──────── Collected material

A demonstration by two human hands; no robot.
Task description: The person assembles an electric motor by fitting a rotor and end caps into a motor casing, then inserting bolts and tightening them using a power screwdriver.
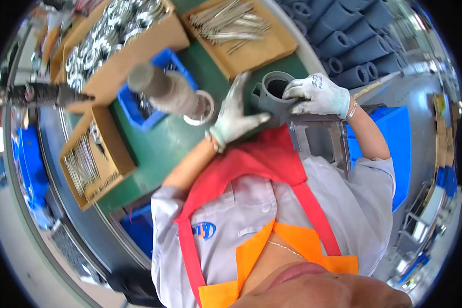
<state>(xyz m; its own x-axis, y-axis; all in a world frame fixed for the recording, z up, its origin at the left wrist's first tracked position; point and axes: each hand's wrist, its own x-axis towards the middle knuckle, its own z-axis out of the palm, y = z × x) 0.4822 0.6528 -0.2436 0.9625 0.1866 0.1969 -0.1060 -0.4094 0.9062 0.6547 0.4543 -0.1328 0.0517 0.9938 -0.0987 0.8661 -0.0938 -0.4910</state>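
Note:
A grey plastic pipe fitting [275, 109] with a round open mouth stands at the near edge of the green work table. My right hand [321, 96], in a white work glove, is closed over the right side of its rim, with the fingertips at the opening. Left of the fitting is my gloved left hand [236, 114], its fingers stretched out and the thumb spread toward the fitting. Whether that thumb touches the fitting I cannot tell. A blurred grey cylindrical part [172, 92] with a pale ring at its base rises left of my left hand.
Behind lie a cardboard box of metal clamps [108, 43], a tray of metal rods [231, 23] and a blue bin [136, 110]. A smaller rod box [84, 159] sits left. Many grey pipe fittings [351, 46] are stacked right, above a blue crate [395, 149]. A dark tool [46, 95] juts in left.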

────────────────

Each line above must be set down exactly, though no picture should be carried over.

**Response below:**
A demonstration by two human hands; no robot.
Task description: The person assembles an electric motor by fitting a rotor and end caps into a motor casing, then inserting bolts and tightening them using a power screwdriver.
<state>(xyz m; its own x-axis, y-axis; all in a world frame fixed for the recording, z up, its origin at the left wrist's first tracked position; point and axes: each hand's wrist, its own x-axis towards the middle knuckle, its own z-axis out of the palm, y = z × x) 0.4822 0.6528 -0.2436 0.9625 0.1866 0.1969 -0.1060 -0.4094 0.9062 0.6547 0.4543 -0.1328 0.0517 0.9938 -0.0987 0.8661 -0.0938 -0.4910</state>
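Note:
A grey plastic pipe fitting [275, 109] with a round open mouth stands at the near edge of the green work table. My right hand [321, 96], in a white work glove, is closed over the right side of its rim, with the fingertips at the opening. Left of the fitting is my gloved left hand [236, 114], its fingers stretched out and the thumb spread toward the fitting. Whether that thumb touches the fitting I cannot tell. A blurred grey cylindrical part [172, 92] with a pale ring at its base rises left of my left hand.
Behind lie a cardboard box of metal clamps [108, 43], a tray of metal rods [231, 23] and a blue bin [136, 110]. A smaller rod box [84, 159] sits left. Many grey pipe fittings [351, 46] are stacked right, above a blue crate [395, 149]. A dark tool [46, 95] juts in left.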

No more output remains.